Finished A Midsummer Tempest and started Clarke and Baxter's The Light of Other Days.

88ScoLgo
Jul 19, 2021, 8:30 pm

Aidan Truhen's Seven Demons was not quite up to the same level as The Price You Pay, but I still really enjoyed it. It's a non-genre book that is very over-the-top in a gonzo type of way; lots of fun but not at all for the squeamish.

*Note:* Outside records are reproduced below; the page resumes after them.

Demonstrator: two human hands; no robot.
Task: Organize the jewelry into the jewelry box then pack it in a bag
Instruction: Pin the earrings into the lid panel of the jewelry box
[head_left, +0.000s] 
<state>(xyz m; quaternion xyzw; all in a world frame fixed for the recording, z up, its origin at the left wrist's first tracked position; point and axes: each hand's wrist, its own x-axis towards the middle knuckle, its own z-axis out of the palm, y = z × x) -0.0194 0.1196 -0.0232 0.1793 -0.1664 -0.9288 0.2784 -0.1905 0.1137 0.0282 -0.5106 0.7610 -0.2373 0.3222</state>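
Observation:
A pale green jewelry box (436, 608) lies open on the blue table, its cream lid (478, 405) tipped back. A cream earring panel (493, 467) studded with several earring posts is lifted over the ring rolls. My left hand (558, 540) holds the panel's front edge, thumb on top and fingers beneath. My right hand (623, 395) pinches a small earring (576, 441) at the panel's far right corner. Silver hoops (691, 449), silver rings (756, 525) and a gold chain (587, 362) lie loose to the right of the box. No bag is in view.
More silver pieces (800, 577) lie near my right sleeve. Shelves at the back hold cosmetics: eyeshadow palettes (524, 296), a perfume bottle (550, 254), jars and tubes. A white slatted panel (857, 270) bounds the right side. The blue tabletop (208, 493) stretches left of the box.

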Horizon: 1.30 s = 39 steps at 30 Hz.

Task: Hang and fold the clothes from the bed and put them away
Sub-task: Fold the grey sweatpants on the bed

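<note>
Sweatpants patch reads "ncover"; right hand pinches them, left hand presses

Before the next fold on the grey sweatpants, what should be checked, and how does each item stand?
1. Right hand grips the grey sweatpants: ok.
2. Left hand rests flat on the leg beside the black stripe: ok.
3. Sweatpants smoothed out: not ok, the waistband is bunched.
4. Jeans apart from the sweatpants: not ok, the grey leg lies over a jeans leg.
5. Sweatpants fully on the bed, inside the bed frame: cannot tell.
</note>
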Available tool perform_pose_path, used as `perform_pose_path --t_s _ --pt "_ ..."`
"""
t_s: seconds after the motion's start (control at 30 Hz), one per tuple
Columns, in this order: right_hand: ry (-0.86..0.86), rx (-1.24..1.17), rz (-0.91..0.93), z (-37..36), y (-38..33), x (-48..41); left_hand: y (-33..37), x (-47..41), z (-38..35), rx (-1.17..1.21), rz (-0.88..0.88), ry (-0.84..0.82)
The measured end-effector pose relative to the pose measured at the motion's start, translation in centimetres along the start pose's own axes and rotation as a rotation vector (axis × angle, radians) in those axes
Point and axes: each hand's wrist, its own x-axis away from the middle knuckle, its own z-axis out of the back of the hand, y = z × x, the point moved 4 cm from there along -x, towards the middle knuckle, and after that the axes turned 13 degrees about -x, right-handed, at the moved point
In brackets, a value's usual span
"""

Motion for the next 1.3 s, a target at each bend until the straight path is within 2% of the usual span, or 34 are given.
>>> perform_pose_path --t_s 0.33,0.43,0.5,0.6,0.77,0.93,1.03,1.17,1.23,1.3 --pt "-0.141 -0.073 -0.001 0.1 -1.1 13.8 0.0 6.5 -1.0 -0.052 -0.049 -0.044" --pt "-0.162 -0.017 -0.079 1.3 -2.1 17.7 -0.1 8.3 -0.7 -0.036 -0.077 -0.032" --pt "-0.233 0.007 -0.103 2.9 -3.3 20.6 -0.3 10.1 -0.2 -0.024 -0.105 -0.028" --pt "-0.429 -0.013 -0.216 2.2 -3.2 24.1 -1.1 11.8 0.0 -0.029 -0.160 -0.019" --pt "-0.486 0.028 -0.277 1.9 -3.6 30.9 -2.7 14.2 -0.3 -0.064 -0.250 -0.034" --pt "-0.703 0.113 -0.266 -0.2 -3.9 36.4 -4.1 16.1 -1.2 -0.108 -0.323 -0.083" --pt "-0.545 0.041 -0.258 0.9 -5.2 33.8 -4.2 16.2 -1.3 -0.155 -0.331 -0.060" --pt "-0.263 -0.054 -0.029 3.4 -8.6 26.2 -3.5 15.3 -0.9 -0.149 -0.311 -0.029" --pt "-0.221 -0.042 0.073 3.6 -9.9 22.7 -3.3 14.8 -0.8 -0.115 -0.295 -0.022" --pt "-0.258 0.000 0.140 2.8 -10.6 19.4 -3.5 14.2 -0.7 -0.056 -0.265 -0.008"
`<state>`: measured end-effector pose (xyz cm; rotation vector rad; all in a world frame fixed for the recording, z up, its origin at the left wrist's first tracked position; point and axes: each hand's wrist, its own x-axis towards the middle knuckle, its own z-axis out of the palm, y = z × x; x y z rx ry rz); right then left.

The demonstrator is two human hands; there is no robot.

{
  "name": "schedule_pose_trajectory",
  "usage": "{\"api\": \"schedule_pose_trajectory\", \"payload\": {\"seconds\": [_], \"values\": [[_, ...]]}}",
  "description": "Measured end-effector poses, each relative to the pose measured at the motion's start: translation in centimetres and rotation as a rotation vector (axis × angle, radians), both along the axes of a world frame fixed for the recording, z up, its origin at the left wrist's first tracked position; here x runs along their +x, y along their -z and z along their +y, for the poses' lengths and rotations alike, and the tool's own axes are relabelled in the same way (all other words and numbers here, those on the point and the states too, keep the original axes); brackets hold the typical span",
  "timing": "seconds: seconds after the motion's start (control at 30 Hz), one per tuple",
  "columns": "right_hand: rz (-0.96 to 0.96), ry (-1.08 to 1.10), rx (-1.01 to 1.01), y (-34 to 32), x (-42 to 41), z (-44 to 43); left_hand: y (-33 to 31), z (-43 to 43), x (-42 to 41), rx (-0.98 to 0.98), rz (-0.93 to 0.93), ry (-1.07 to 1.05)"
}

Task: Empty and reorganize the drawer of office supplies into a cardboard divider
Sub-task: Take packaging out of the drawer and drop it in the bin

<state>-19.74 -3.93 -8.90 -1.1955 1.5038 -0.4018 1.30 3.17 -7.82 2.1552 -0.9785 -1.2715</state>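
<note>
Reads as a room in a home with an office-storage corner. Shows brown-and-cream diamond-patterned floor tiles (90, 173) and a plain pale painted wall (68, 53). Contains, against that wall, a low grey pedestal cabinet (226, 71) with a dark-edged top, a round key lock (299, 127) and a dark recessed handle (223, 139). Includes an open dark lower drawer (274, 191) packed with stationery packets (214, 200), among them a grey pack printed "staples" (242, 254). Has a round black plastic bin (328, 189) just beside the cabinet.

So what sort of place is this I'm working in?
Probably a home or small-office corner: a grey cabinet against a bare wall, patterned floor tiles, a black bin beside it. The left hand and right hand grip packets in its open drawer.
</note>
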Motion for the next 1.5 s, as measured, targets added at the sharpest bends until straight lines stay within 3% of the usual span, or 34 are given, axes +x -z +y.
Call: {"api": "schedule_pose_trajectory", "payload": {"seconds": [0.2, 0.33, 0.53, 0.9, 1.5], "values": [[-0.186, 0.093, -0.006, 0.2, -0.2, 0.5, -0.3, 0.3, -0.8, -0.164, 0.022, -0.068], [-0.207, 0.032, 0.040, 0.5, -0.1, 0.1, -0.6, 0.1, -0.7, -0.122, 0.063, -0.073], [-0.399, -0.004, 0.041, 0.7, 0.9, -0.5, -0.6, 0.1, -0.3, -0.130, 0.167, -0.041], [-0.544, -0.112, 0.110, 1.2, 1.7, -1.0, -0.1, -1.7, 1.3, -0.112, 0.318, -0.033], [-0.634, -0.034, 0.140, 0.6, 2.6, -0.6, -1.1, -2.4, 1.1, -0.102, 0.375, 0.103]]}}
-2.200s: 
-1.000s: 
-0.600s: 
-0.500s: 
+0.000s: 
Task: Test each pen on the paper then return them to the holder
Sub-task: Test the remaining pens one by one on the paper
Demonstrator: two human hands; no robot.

Next up in print is Wally Funk's Race for Space, which arrived in my mailbox this past weekend. I won't finish it before tomorrow's lift-off but the opening pages are already drawing me in. Fingers crossed for a successful launch (and return).

Also starting my next e-read: Amatka is a book I know absolutely nothing about.

89justifiedsinner
Jul 20, 2021, 10:29 am

>88 ScoLgo: Just viewed Wally Funk's trip into space, sixty years in the making. I hear she's also paid for a Virgin Galactic flight. She'll be able to do comparative reviews.

90seitherin
Editado: Jul 22, 2021, 1:07 pm

finished Catalyst Gate by Megan E. O'Keefe. really enjoyed the series. next up is Ancestral Night by Elizabeth Bear.

91Karlstar
Jul 23, 2021, 12:56 pm

>89 justifiedsinner: That's some expensive test driving! I know they are very different experiences, but she already went farther with Blue Origin than she will with VG. Good for her, glad she got to live her dream finally.

How was the book though?

92igorken
Jul 23, 2021, 5:09 pm

Finished Klara and The Sun. A fairly quick read, but I thought it was perhaps a tad too long for an essentially simple story as the uncanny narator occasionaly got on my nerves. As it was probably meant to. Otherwise excellent. Curious to find out whether it makes the Booker longlist.

93RobertDay
Jul 23, 2021, 5:19 pm

Finished Legacies. Clumsy writing and the ending was pretty obvious from about two-thirds in. On the other hand, Sinclair wrote the aliens convincingly by not over-describing them; indeed, I'm not so sure that the humans in the story were quite as human as the reader might believe.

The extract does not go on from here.